Saturday, March 13, 2010

My Summer Vacation: suggested readings for a fictional escape

The setting: a small, wind-beaten cottage off the Oregon coast.  "Cottage" implies, perhaps, too much coziness.  It's small and drafty and was once painted white but the wind and salt have stripped much of the paint off the side facing the coast.  Eggs and bacon fry in a beaten skillet alongside a whistling kettle on the old gas stove.  The drizzle appears to have settled in to stay.  After breakfast, you'll read for a while in the once-gold easy chair that sits next to the small wood stove that taking the chill off of the cloudy and cold summer morning.  Amongst the pile of novels you've brought are a few story collections, and you decide to start with a few quick stories from those.  The cliffs here at the edge of the world calls for a little grittiness and realistic depictions of human weakness, but the weather calls for a little humor--where else can one find sunshine in such a place?

George Saunders "Sea Oak"
If you're offended by bad language and coarse behavior, this is not the story for you; however, the story is one of the funniest satires of contemporary America I've read.  The main character works at a restaurant called "Cockpit" that appears to be a male version of Hooters to support his deadbeat welfare mom sisters and his minimum wage earning and unfailingly optimistic aunt.  When his aunt dies early in the story, things appear to turn for the worse...until she comes back and the characters are forced to re-evaluate what exactly could be worse than their unflinchingly American lives.

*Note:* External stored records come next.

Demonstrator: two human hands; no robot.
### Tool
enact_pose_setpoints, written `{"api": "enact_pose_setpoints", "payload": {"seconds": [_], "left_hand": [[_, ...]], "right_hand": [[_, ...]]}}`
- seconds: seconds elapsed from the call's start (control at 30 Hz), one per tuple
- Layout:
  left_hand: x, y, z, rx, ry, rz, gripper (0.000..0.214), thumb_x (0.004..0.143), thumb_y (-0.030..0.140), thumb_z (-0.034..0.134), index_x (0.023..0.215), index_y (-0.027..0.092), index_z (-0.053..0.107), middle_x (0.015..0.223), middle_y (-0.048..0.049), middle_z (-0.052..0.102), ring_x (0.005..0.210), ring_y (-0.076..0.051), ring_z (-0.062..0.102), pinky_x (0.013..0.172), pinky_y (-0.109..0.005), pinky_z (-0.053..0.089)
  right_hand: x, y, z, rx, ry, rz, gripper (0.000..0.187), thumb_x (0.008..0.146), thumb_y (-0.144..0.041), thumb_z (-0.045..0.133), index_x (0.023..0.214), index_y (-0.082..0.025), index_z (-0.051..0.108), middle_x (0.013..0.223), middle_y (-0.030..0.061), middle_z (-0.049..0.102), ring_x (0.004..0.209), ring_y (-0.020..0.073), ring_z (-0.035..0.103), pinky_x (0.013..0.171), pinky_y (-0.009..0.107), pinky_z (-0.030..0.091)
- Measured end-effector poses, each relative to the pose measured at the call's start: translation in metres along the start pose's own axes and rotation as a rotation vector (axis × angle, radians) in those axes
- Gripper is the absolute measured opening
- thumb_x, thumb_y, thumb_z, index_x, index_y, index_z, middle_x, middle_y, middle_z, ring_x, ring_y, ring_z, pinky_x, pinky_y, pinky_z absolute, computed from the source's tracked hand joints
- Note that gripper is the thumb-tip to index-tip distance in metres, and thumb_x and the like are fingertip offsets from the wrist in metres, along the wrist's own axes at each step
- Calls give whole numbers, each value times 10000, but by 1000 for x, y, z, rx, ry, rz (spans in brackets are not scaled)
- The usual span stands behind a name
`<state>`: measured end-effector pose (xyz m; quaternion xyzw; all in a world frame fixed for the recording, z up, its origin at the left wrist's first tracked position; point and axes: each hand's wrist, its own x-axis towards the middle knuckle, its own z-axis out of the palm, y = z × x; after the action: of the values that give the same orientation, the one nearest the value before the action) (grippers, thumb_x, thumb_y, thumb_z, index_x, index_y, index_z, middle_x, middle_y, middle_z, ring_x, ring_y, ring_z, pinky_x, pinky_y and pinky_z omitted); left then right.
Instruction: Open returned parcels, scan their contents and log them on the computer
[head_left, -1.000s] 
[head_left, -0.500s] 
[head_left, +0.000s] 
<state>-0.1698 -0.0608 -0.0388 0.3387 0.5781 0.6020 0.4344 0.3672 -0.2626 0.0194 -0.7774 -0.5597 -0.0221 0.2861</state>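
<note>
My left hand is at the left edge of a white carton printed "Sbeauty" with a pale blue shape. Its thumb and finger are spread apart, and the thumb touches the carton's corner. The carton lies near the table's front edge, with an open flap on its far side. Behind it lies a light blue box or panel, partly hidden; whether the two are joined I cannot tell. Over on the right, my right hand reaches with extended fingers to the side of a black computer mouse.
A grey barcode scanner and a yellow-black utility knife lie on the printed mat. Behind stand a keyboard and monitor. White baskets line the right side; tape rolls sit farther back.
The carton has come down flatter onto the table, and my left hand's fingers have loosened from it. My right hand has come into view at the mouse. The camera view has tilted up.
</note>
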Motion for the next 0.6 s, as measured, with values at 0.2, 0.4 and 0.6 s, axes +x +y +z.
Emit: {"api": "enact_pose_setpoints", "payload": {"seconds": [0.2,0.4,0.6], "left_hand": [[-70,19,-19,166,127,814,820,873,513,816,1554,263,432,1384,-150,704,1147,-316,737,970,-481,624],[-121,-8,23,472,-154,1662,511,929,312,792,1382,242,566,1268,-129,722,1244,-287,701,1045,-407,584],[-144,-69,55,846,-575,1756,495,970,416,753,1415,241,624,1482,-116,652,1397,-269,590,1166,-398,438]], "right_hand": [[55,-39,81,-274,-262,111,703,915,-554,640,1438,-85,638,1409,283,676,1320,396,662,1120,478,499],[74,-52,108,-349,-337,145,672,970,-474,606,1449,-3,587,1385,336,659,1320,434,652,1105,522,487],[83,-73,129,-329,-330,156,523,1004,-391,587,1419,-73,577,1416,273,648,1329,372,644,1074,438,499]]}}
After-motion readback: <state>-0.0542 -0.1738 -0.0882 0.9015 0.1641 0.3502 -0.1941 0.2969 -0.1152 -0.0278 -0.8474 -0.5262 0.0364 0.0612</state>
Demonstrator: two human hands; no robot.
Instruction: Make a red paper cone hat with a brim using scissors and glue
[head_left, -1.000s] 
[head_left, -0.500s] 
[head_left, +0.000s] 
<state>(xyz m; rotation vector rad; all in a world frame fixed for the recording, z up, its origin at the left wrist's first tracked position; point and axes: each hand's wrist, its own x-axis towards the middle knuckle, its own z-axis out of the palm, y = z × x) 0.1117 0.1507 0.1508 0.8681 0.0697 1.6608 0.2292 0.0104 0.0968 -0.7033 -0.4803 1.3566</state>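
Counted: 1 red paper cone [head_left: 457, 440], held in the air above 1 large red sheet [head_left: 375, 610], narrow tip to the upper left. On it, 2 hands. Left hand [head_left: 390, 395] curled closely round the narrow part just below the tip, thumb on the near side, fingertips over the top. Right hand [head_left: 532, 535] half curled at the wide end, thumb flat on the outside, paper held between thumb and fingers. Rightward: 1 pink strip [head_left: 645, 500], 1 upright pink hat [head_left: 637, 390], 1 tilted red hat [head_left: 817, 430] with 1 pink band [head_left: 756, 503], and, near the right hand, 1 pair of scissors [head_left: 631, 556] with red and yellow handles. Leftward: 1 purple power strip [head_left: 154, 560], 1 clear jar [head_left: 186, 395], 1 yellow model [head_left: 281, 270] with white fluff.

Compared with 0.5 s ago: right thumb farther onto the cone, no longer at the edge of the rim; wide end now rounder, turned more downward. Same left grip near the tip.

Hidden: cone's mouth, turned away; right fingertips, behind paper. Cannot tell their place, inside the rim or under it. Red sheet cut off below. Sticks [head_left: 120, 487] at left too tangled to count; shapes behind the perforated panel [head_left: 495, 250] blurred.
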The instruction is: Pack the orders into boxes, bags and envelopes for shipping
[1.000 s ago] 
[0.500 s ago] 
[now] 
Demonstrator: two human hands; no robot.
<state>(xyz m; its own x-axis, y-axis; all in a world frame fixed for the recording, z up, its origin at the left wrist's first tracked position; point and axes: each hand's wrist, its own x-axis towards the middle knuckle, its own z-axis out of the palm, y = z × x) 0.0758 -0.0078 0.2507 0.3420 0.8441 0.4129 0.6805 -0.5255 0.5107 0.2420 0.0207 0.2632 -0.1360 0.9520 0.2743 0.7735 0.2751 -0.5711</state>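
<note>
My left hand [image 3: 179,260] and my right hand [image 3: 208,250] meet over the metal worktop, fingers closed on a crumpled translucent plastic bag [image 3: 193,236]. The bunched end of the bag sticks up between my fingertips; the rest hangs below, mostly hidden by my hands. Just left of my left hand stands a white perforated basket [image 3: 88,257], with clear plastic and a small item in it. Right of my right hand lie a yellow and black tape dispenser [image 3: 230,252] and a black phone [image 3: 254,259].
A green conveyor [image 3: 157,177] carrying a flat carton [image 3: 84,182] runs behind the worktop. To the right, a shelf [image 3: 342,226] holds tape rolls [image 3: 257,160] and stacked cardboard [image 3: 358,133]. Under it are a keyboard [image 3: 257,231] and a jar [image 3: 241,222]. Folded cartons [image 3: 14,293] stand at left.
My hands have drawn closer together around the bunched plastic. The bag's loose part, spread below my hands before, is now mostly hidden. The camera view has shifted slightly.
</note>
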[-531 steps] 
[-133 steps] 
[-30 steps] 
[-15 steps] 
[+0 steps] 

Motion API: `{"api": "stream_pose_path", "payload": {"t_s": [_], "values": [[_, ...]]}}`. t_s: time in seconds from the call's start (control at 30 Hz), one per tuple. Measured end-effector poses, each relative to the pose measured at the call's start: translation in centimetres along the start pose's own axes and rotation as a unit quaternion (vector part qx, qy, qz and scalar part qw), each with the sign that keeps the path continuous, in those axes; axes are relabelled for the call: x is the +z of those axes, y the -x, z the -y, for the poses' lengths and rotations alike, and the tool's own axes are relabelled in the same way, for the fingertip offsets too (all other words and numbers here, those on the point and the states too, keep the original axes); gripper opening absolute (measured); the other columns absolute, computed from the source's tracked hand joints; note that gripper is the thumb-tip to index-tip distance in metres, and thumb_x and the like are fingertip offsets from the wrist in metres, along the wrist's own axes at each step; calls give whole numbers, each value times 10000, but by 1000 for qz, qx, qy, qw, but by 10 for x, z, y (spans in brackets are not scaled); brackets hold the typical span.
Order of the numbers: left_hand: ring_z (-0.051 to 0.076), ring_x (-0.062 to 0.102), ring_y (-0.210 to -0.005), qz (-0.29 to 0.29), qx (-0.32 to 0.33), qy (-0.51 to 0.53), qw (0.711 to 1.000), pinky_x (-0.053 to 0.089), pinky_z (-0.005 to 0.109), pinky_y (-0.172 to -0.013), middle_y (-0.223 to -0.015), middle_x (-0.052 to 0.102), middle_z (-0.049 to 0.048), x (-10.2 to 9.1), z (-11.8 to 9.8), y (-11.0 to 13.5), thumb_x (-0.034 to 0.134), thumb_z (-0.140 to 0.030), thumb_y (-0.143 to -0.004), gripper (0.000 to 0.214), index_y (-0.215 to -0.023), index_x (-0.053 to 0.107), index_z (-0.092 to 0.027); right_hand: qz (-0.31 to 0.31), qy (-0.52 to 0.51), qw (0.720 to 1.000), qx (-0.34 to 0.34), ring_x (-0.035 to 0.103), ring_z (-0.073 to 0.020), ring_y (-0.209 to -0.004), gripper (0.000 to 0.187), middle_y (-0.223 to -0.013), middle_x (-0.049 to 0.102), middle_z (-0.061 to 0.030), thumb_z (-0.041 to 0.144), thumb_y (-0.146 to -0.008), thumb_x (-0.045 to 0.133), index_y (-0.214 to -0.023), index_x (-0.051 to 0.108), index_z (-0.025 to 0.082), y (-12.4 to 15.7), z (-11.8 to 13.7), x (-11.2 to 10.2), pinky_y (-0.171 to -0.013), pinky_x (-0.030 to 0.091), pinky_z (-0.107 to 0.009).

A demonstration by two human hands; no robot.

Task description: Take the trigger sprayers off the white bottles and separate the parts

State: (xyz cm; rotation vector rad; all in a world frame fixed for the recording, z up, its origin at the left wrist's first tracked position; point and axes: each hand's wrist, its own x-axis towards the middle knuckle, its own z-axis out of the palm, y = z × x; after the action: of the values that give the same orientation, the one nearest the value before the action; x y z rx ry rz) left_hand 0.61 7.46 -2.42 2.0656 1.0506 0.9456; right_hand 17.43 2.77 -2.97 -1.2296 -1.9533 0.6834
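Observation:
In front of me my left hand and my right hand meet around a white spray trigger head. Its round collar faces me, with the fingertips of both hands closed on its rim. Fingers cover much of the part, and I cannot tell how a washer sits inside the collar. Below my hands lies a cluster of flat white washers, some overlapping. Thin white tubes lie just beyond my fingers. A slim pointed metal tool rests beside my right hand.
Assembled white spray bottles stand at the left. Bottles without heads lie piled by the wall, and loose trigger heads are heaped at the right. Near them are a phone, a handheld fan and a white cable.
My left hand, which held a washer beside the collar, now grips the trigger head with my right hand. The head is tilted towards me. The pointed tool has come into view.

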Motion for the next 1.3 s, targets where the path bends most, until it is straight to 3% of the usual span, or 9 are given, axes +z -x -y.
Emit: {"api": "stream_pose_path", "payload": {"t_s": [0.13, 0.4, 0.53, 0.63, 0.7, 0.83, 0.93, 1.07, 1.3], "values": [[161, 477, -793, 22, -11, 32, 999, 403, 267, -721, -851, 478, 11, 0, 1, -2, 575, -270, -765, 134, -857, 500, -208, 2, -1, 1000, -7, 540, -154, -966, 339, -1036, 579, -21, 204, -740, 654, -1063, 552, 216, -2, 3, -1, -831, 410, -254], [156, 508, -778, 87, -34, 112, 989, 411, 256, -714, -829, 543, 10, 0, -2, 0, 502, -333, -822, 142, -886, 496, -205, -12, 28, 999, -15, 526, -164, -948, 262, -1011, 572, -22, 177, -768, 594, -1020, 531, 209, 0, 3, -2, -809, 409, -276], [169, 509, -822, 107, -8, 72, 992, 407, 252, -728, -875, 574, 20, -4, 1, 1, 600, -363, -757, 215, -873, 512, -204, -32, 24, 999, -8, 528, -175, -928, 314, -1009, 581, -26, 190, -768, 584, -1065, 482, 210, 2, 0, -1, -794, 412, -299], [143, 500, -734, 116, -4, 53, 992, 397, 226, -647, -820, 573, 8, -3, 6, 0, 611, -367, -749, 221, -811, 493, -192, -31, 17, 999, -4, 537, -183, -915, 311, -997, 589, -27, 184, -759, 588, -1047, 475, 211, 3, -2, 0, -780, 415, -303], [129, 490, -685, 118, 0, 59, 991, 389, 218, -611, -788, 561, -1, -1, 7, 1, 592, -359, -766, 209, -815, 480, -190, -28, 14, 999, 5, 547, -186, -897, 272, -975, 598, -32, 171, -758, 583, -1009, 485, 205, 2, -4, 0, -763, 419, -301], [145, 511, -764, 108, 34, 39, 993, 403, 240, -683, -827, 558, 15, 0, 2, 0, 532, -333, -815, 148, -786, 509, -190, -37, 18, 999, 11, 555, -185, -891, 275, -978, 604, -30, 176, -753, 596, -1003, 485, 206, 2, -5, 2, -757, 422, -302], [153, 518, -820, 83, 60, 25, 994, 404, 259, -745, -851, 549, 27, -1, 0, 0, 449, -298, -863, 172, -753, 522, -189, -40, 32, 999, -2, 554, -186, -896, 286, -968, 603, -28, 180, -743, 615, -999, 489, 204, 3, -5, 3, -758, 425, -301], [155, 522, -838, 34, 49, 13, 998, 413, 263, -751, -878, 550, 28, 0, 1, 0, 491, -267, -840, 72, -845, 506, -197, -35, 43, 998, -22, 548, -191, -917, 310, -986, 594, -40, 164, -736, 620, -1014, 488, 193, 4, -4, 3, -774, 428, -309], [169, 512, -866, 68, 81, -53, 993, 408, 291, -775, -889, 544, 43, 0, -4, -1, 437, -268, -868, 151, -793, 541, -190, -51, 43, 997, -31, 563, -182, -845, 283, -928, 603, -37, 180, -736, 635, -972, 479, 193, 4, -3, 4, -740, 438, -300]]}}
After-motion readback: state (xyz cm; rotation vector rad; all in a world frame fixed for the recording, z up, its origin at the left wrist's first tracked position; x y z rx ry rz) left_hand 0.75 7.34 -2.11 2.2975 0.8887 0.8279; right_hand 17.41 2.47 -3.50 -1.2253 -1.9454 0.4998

Louise Erdrich "Sister Godzilla"
There is simply no finer writer in America today than Louise Erdrich.  As always, she creates a vivid world in a small space.  Here, one girl confronts her own insecurities after being caught making fun of the nun who teaches her.  As she struggles to please the teacher she feels she may have hurt, she reveals a deep sympathy towards the nun that suggests her fears of having hurt are, at their core, fears of being hurt.  The characters are fiercely strong and so clearly drawn that Erdrich doesn't seem to be creating a world but reporting one.

Robert Olen Butler "Jealous Husband Returns in the Form of a Parrot"
This story, like the other stories collected in Tabloid Dreams, takes its title from tabloids, but tabloid writing ends there.  Butler imagines a full back story into the protagonist, a parrot, who has been purchased by the wife he had in his last life and now must watch her move on.  Butler manages a nice balance between humor and sympathy as we watch the man/parrot struggle with issues of power and control when both his physical power and his spoken language are all but taken from him.